Later GAT said to me, 'If I have delusions later in life I can only pray to god it's not of Scottish Country Dancing.'

'What would you like to delude about?'

'How about Cardiff winning the FA Cup?'

'But you wouldn't believe that even in a delusion.'


All in all, who's to say the Country Dancing in Ward 31 isn't real and the rest of us are suffering a temporary collective mass delusion that we're sane?

Hold on Thinkbot, you're thinking too much again, just relax and enjoy Frank Sinatra.


9th January 2121


To: Globalbot UK

From: Globalbot Taiwan

Subject: Customer [NAME REDACTED] Visit

We confirm 10 personnel from [NAME REDACTED] will visit Globalbot UK as discussed.


'Watch out! Cat herding alert!'


To: Globalbot Taiwan

From: Globalbot TUK

Subject: Re: Customer [NAME REDACTED] Visit

Please advise what [NAME REDACTED] will want to see.
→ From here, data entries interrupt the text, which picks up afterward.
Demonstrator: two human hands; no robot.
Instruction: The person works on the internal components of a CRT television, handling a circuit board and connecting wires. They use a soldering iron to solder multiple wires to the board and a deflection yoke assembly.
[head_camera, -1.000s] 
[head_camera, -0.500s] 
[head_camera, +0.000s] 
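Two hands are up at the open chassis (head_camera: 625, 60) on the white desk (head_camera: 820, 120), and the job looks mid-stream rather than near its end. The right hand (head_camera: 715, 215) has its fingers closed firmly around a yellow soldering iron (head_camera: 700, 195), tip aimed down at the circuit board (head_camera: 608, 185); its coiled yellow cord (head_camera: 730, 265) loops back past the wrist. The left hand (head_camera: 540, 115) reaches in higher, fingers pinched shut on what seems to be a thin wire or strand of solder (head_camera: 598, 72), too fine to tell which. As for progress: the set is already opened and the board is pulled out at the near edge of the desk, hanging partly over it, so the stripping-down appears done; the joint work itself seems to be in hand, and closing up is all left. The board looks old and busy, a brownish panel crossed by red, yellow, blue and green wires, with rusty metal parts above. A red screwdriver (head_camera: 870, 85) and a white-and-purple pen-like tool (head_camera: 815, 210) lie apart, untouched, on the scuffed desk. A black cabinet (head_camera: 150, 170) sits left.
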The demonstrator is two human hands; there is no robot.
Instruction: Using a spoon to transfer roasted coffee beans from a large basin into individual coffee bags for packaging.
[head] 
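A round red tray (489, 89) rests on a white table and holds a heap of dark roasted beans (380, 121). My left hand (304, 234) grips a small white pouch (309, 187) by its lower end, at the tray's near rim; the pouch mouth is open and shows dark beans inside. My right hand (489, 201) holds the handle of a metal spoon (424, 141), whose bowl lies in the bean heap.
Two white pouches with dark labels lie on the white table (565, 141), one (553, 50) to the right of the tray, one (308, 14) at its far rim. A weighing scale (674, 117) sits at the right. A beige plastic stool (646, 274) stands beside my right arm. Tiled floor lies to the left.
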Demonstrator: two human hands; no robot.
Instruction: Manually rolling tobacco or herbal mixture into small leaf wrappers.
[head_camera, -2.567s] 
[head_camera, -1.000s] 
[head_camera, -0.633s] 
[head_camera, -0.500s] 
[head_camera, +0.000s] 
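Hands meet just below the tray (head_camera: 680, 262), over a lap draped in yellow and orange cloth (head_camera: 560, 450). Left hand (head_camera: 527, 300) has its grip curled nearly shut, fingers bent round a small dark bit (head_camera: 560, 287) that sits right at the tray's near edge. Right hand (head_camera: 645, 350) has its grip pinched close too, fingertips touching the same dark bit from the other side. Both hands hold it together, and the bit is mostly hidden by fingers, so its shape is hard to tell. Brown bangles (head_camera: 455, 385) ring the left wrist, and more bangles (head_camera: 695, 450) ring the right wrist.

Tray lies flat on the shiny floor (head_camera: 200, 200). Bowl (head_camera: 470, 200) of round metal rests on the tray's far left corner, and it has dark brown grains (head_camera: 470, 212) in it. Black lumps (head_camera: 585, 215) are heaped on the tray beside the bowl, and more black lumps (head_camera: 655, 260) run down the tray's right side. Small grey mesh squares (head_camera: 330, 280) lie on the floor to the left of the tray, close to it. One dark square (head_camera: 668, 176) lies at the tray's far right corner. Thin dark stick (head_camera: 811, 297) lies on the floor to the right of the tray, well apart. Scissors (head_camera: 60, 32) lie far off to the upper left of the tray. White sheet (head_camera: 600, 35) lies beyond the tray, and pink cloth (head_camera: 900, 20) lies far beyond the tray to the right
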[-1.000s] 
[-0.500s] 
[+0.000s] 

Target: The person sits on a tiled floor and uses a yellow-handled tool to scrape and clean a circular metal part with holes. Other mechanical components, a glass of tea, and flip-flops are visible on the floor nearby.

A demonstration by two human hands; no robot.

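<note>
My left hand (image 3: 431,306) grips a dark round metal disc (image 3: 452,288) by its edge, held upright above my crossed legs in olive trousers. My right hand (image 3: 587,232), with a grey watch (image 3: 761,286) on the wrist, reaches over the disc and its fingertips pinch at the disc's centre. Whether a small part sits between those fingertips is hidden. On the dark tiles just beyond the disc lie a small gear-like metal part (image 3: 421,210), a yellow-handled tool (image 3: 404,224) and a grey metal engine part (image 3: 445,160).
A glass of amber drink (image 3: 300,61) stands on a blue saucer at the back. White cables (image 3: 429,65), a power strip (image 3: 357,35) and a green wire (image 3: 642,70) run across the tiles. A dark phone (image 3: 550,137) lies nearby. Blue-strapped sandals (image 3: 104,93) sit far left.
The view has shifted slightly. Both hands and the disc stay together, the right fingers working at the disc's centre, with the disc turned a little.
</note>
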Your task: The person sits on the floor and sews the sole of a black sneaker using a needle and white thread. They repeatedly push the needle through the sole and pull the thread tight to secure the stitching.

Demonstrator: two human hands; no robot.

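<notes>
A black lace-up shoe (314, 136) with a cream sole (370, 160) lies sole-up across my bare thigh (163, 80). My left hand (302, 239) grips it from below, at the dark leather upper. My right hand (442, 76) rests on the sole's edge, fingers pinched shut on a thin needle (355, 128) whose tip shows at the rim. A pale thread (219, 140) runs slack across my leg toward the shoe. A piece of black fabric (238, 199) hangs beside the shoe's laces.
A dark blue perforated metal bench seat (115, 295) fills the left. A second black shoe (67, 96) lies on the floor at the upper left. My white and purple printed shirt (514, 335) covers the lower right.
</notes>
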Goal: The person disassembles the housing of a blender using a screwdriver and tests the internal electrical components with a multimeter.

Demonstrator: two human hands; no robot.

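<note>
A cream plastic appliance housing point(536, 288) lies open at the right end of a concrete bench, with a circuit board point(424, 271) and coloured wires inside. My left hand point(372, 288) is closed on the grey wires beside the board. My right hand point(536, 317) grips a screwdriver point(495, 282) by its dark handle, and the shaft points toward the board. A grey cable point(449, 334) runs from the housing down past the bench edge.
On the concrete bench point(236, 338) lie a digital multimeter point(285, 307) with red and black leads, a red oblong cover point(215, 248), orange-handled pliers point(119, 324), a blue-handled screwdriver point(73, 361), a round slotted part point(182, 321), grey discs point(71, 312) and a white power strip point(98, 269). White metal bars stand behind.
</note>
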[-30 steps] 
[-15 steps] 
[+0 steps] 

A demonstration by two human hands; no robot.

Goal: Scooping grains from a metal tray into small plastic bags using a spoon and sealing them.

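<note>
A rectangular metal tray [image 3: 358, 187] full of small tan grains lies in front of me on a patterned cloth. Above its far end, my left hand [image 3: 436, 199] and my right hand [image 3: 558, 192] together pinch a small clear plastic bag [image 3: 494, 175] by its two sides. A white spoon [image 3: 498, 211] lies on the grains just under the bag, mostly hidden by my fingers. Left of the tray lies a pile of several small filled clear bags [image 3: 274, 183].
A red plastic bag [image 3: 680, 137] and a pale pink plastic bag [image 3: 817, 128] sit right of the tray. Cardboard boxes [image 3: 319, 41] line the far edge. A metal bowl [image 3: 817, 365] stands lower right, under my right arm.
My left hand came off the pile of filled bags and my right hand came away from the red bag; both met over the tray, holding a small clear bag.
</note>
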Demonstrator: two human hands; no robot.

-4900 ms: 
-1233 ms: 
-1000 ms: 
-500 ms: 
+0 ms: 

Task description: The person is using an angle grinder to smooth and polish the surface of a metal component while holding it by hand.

For example - the Robot Test Area, the Spares Operation, maybe audit the Quality Dept.


To: Globalbot UK

From: Globalbot Taiwan

Subject: RE[2]: Customer [NAME REDACTED] Visit

We confirm Customer [NAME REDACTED] wants to see:

1. The Tower of London

2. Anfield

3. The Leaning Tower of Pisa


6th January 2121


Before                                    After

Globalbot Despatches Mouse to Negotiate with Elephant
Robo-Reuters: Monday 6th January 2121

Filton, Europa -- (BUSINESS WIRE) -- Globalot.Corp. (CASHDAQ-100), a supplier of advanced robotic equipment and related automated technologies for the global robotics industry, today announced that it has sent a mouse to negotiate with an elephant. The mouse and elephant, neither of whom can be named for legal reasons, are scheduled to meet in Taiwan later this week. Graham Cracker, CEO of Globalbot, commented 'We're delighted that the elephant has agreed to meet with our mouse and are confident of a successful outcome.' Industry experts were bewildered, 'Don't they realize the mouse will just get squashed?'


4th January 2121

It's edgy . . . back at Globalbot after the Xmas break. No one wants to break the delicate equilibrium of calm that's settled on the usual turbulent formless chaos. Who will ping the first email? Who will discover the first shortage of the New Year? And who'll be brave enough to open up the Asian inbox on TroubleNet?

Aaargh! The equilibrium breaks! Gird your loins and flail your light sabre around - it's only 87 days 'til the end of Q1!